### TASK GOAL
Make an exact copy of the lines starting at the top of the listing below and ending at the line that contains "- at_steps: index", inclusive.

====

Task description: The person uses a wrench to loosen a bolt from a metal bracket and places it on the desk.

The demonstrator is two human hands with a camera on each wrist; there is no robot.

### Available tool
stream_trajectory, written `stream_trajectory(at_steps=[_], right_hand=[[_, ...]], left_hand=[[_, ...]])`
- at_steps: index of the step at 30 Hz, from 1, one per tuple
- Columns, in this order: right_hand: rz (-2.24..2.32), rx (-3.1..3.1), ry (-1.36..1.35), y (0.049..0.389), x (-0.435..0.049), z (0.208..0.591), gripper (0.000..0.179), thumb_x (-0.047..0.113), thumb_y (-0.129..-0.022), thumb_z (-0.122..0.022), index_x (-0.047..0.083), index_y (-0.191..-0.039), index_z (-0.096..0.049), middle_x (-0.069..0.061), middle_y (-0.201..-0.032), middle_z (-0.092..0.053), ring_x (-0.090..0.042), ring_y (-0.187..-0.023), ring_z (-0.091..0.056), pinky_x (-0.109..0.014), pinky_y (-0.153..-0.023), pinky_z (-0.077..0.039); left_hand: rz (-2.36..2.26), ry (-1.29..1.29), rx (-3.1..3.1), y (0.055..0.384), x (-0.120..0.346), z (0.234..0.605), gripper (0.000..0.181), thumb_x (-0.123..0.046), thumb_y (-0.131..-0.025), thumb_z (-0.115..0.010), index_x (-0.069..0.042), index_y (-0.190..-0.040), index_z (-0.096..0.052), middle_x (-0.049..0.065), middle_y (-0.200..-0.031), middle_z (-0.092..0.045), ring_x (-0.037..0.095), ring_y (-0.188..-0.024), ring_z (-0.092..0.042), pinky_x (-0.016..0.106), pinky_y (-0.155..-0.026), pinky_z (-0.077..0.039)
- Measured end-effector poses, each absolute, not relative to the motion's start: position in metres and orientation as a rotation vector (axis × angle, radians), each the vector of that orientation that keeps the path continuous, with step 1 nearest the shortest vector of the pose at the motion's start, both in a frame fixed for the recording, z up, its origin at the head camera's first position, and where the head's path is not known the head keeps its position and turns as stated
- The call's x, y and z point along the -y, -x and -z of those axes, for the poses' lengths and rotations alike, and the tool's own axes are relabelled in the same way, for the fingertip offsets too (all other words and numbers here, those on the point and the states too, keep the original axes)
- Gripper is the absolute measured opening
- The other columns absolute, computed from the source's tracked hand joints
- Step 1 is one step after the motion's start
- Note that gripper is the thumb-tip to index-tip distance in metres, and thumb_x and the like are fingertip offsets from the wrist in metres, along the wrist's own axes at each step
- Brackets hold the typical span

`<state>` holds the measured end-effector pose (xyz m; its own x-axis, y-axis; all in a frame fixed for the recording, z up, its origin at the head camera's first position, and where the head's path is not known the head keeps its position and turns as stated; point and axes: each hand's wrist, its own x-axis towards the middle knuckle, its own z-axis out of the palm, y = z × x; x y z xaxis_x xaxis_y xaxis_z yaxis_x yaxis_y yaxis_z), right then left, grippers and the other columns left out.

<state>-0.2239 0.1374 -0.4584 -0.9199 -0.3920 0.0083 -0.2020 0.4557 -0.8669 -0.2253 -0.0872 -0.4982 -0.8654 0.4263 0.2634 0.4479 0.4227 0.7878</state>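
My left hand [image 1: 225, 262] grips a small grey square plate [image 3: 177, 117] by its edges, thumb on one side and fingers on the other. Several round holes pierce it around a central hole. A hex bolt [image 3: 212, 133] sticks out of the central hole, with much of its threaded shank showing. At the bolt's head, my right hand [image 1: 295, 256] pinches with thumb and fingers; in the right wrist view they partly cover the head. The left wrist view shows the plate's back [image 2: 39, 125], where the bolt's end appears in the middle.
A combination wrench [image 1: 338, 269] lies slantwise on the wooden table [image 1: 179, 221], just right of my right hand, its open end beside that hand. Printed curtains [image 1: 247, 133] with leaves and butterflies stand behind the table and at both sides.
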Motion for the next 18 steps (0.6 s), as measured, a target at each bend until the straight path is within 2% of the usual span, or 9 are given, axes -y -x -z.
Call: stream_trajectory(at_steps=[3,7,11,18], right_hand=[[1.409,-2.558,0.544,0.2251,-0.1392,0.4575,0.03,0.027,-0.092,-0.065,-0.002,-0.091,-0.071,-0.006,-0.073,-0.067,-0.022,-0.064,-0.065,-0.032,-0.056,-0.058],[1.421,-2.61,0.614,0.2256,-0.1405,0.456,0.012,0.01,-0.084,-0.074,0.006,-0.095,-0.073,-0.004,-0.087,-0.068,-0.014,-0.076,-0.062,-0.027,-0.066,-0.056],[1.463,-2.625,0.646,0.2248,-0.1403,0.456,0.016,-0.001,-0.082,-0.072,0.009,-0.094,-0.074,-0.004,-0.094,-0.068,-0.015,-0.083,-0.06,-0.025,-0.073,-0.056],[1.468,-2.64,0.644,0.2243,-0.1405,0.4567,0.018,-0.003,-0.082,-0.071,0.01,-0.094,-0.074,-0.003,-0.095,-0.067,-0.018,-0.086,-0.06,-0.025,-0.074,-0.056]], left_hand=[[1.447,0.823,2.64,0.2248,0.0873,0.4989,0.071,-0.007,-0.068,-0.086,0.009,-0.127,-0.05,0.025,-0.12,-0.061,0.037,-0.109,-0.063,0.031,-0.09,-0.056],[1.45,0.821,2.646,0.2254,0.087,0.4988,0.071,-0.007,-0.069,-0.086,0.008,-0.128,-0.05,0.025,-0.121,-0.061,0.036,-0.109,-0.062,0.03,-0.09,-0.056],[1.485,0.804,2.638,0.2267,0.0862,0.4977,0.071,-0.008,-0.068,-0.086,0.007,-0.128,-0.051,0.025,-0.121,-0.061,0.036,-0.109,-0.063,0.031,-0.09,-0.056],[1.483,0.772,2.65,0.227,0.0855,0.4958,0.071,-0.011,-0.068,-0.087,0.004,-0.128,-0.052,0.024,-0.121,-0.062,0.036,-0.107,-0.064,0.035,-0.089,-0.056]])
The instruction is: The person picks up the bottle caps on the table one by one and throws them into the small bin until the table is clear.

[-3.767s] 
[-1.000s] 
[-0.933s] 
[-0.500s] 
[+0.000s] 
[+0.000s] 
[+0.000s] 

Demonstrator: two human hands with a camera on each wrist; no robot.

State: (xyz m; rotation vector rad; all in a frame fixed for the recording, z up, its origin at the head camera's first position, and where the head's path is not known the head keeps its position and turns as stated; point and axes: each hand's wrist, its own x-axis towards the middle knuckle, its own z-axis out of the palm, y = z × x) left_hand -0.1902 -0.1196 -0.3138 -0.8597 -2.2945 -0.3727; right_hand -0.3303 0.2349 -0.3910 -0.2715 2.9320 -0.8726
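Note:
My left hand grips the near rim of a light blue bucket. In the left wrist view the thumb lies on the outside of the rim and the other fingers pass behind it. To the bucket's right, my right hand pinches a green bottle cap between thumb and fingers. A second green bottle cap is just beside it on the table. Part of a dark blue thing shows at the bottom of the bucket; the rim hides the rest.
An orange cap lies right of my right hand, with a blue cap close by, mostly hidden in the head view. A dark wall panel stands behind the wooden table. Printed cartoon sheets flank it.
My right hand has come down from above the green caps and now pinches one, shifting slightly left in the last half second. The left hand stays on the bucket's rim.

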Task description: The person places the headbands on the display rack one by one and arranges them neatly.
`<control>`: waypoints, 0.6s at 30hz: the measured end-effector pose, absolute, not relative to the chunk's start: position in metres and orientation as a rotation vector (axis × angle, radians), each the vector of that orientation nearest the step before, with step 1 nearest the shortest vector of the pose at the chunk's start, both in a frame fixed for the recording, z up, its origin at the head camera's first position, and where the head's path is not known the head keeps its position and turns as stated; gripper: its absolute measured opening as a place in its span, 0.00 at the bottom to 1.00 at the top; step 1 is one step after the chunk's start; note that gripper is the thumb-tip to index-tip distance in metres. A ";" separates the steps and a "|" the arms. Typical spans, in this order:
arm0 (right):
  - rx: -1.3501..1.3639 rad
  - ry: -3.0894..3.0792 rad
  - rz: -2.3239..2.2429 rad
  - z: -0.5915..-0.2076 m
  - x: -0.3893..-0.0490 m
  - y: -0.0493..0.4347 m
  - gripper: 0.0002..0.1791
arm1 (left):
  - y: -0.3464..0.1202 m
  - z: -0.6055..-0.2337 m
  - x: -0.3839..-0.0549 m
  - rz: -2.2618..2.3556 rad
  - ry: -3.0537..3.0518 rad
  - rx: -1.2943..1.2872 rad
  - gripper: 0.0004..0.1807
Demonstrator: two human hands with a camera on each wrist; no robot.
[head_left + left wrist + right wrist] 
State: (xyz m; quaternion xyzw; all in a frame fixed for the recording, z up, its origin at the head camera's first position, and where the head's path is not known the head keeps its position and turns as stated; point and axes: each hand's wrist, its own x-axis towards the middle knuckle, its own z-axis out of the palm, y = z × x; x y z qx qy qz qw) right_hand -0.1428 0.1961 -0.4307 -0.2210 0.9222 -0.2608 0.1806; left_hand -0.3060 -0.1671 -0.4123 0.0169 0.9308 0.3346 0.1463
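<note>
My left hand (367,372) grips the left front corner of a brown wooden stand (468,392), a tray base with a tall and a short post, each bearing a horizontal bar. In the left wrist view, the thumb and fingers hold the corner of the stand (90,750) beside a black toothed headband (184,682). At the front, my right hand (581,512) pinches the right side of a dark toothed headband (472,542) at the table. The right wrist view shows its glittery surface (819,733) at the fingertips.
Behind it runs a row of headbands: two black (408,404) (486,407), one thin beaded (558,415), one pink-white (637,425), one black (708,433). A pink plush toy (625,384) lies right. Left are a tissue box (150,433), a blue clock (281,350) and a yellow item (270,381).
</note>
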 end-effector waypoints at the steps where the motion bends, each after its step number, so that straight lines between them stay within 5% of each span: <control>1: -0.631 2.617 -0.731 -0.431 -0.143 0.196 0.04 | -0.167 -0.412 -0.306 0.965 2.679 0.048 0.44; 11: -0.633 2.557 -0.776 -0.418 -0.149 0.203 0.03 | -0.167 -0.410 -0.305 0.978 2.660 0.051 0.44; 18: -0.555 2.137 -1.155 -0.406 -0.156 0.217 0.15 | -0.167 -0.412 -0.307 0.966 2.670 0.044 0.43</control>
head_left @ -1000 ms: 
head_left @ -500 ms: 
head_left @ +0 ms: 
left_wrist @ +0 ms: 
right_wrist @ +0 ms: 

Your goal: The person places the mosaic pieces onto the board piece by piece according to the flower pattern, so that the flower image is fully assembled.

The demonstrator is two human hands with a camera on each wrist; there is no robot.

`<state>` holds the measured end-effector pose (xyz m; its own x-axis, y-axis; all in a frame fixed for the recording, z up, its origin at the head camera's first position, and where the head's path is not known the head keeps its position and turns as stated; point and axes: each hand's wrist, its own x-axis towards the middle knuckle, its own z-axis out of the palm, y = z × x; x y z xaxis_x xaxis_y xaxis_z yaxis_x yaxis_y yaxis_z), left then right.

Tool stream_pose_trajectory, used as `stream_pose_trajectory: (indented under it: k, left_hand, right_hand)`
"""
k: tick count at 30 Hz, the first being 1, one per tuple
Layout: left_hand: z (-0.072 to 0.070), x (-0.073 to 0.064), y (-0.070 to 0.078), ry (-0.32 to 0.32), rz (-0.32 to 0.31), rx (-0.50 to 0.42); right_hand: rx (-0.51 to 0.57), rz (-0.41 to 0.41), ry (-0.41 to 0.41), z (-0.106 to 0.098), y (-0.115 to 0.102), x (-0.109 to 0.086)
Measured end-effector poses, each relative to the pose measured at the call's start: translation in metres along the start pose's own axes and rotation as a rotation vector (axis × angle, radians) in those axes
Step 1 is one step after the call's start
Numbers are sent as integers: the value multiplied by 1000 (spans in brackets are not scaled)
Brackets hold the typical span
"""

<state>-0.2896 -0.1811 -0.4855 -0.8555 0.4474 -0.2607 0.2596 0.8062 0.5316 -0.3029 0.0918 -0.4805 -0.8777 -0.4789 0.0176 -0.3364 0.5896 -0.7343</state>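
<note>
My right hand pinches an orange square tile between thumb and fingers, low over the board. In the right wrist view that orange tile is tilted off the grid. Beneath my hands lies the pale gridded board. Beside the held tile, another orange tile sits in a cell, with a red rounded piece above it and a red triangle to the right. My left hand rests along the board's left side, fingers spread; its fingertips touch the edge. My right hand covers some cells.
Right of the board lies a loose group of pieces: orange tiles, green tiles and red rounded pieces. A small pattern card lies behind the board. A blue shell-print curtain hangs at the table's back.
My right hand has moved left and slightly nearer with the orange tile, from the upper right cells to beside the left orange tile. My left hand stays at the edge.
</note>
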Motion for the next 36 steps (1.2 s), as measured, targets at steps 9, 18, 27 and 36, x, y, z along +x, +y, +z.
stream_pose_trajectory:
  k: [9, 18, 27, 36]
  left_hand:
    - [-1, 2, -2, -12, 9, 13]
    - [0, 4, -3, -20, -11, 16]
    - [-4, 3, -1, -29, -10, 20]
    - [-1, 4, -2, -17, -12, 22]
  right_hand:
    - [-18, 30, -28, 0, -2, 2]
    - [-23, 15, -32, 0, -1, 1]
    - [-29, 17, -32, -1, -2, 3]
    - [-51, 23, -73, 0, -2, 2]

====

### TASK OUTPUT
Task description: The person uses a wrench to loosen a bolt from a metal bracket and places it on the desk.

The demonstrator is two human hands with a camera on each wrist; there is no robot.

### Available tool
stream_trajectory, written `stream_trajectory(at_steps=[_], right_hand=[[_, ...]], left_hand=[[_, ...]])`
- at_steps: index of the step at 30 Hz, from 1, one per tuple

The submitted answer is complete.